→ **ACTIVITY**:
An exact retyping of all lines below is the answer; pictures do not belong in it.

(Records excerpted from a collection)
▼
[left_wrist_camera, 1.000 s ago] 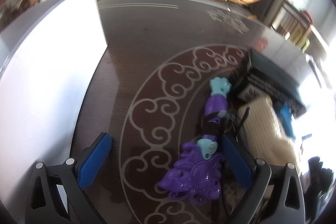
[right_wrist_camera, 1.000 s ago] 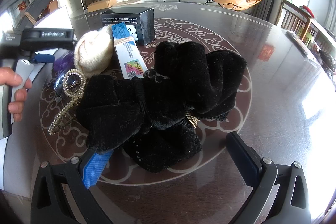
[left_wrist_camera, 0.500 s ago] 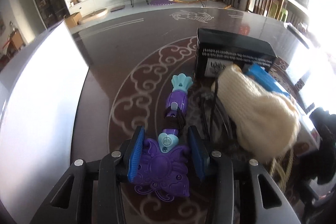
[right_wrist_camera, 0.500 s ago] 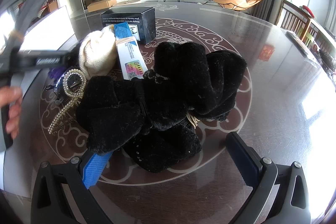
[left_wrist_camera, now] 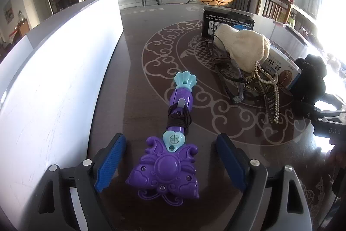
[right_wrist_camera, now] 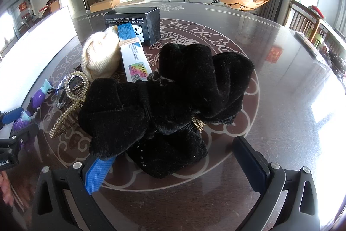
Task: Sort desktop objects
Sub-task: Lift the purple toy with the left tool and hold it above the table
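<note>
A purple and teal toy wand (left_wrist_camera: 170, 151) lies on the dark glass table, its broad head between the fingers of my left gripper (left_wrist_camera: 170, 166), which is open and not touching it. The wand also shows at the left edge of the right wrist view (right_wrist_camera: 32, 105). My right gripper (right_wrist_camera: 173, 168) is open around the near end of a big black velvet bow (right_wrist_camera: 164, 99). Behind the bow lie a pearl hair clip (right_wrist_camera: 71, 99), a cream knit pouch (right_wrist_camera: 101, 57), a blue and white box (right_wrist_camera: 134, 57) and a black box (right_wrist_camera: 134, 23).
A long white container wall (left_wrist_camera: 54, 79) runs along the left of the table. Glasses (left_wrist_camera: 229, 77) and the pearl clip (left_wrist_camera: 268, 90) lie right of the wand. Chairs (right_wrist_camera: 307, 23) stand at the table's far right edge.
My left gripper, shut around the wand's head half a second ago, has opened, and the wand rests on the table. The right gripper has not moved.
</note>
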Demonstrator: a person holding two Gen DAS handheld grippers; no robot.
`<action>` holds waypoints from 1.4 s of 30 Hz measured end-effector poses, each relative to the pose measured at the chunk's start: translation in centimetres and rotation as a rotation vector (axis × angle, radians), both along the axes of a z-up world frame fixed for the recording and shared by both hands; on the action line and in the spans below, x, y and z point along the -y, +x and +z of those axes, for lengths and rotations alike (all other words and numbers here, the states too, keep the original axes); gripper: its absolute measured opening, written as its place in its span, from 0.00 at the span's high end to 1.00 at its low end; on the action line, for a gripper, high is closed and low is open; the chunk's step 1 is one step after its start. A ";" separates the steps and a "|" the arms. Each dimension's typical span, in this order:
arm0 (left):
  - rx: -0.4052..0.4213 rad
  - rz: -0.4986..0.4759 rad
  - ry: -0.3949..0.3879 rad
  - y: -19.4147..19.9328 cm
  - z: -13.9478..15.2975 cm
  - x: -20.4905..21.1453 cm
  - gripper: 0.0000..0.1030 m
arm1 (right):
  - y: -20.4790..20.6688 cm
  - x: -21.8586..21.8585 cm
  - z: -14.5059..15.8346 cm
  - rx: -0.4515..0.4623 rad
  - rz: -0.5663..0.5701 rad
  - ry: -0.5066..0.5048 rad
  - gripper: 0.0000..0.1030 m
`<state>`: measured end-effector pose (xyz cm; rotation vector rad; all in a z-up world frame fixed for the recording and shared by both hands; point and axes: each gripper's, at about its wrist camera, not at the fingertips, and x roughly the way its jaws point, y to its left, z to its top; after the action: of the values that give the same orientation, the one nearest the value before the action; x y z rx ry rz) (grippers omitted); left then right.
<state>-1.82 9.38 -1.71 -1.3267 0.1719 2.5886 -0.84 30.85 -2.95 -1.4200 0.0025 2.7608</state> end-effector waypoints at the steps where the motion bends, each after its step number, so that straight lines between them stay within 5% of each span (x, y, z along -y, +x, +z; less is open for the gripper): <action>1: 0.002 -0.004 0.000 -0.1 -0.1 0.0 0.14 | 0.0 0.0 0.0 0.000 0.000 0.000 0.00; 4: 0.004 -0.017 0.002 0.5 0.0 -0.2 0.11 | 0.0 0.0 0.0 0.000 0.000 0.000 0.00; 6: 0.016 -0.047 0.002 1.0 -0.1 -0.6 0.00 | 0.0 0.0 0.0 0.000 0.000 0.000 0.00; 42: 0.020 -0.070 -0.002 2.0 -0.2 -0.4 0.00 | 0.1 0.0 0.0 0.000 0.000 0.000 0.00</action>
<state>0.15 9.82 -1.89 -1.3232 0.2142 2.5168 -0.77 30.82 -2.97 -1.4201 0.0021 2.7611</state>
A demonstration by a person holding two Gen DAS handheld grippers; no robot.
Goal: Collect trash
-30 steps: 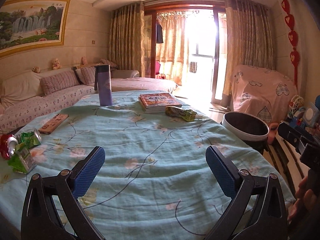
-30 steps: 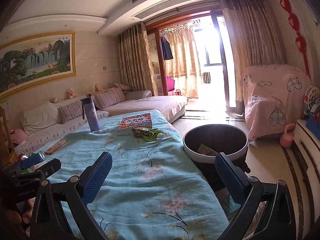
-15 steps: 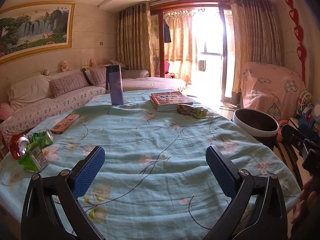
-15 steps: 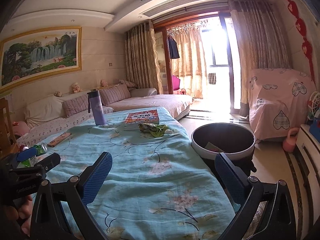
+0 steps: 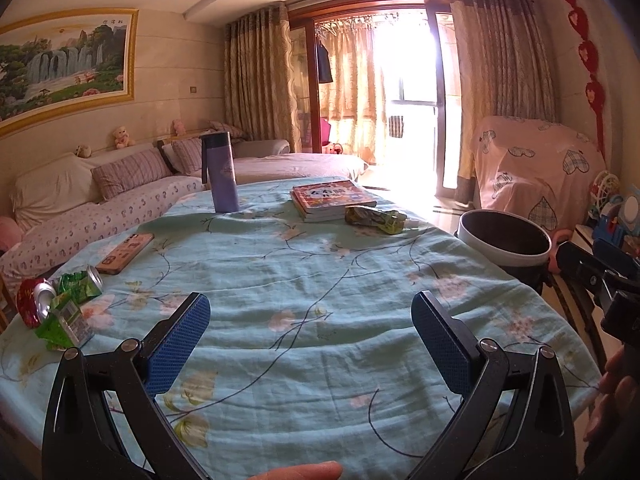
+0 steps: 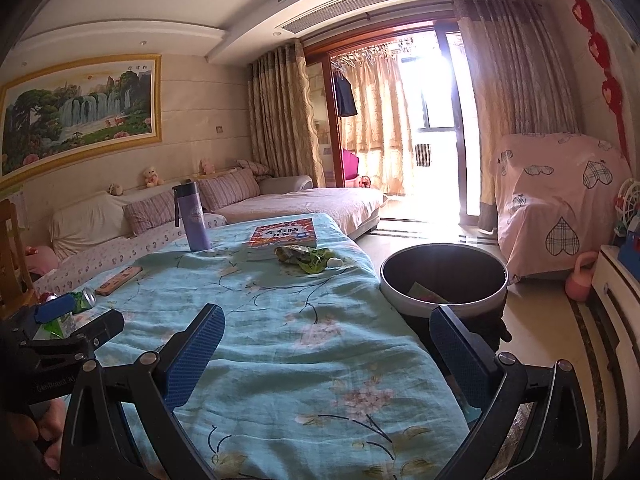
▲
→ **RESPONSE TO THE TASK**:
[left_wrist_camera, 1.000 s ago] 
[right_wrist_camera, 1.000 s ago] 
[left_wrist_camera, 0.500 s ago] 
[right_wrist_camera, 0.500 s ago] 
[left_wrist_camera, now] 
[right_wrist_camera, now] 
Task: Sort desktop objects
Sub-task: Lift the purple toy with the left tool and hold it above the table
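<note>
A purple and teal toy wand (left_wrist_camera: 170, 151) lies on the dark glass table, its broad head between the fingers of my left gripper (left_wrist_camera: 170, 166), which is open and not touching it. The wand also shows at the left edge of the right wrist view (right_wrist_camera: 32, 105). My right gripper (right_wrist_camera: 173, 168) is open around the near end of a big black velvet bow (right_wrist_camera: 164, 99). Behind the bow lie a pearl hair clip (right_wrist_camera: 71, 99), a cream knit pouch (right_wrist_camera: 101, 57), a blue and white box (right_wrist_camera: 134, 57) and a black box (right_wrist_camera: 134, 23).
A long white container wall (left_wrist_camera: 54, 79) runs along the left of the table. Glasses (left_wrist_camera: 229, 77) and the pearl clip (left_wrist_camera: 268, 90) lie right of the wand. Chairs (right_wrist_camera: 307, 23) stand at the table's far right edge.
My left gripper, shut around the wand's head half a second ago, has opened, and the wand rests on the table. The right gripper has not moved.
</note>
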Demonstrator: a person holding two Gen DAS handheld grippers; no robot.
`<action>` holds waypoints from 1.4 s of 30 Hz measured end-effector poses, each relative to the pose measured at the chunk's start: translation in centimetres and rotation as a rotation vector (axis × angle, radians), both along the axes of a z-up world frame fixed for the recording and shared by both hands; on the action line and in the spans below, x, y and z point along the -y, +x and +z of those axes, for lengths and rotations alike (all other words and numbers here, the states too, keep the original axes); gripper: its absolute measured opening, written as its place in its span, from 0.00 at the span's high end to 1.00 at its low end; on the action line, for a gripper, high is closed and low is open; the chunk's step 1 is one step after its start. A ";" separates the steps and a "|" the arms. Each dimension's typical span, in this order:
arm0 (left):
  - rx: -0.4052..0.4213 rad
  - rz: -0.4986..0.4759 rad
  - ry: -0.3949..0.3879 rad
  - y: -19.4147..19.9328 cm
  - z: -13.9478..15.2975 cm
  - x: -20.4905..21.1453 cm
  - gripper: 0.0000..0.1030 m
arm1 (right):
  - y: -20.4790..20.6688 cm
  - x: -21.8586..21.8585 cm
  - z: -14.5059..15.8346 cm
  - rx: -0.4515..0.4623 rad
  - rz: -0.5663..0.5701 rad
  - ry: -0.5066..0.5048 rad
  - gripper: 0.0000..0.1030 m
`<state>`: measured end-effector pose (xyz cm; rotation vector rad; all in a z-up world frame fixed for the recording and shared by both hands; point and axes: each gripper's, at about its wrist camera, not at the fingertips, and x roughly the way its jaws point, y to its left, z to its top; after the action: of the values that give the same orientation, the one nearest the value before the action; x y z rx ry rz) (grippers omitted); left then right.
<state>-1.82 9.38 -1.71 -1.3267 0.1719 2.5886 -0.84 30.85 -2.95 -1.4200 0.0025 2.7608</state> end-effector waypoints at the steps where the motion bends, each after its step number, so that straight lines between them stay within 5% of each span (x, y, z along -y, +x, +z; less is open for the gripper): <action>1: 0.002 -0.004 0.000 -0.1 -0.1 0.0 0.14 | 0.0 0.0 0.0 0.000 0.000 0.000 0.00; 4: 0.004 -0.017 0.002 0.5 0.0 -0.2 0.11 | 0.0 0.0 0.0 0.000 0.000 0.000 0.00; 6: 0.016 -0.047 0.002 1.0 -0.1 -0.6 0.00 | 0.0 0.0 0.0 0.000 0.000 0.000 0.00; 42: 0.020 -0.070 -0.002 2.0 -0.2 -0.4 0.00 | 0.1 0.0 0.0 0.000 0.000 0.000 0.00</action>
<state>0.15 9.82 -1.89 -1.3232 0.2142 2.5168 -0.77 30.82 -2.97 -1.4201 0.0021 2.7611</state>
A demonstration by a person holding two Gen DAS handheld grippers; no robot.
Goal: Collect trash
-30 steps: 
-30 steps: 
-15 steps: 
-15 steps: 
+0 steps: 
+0 steps: 

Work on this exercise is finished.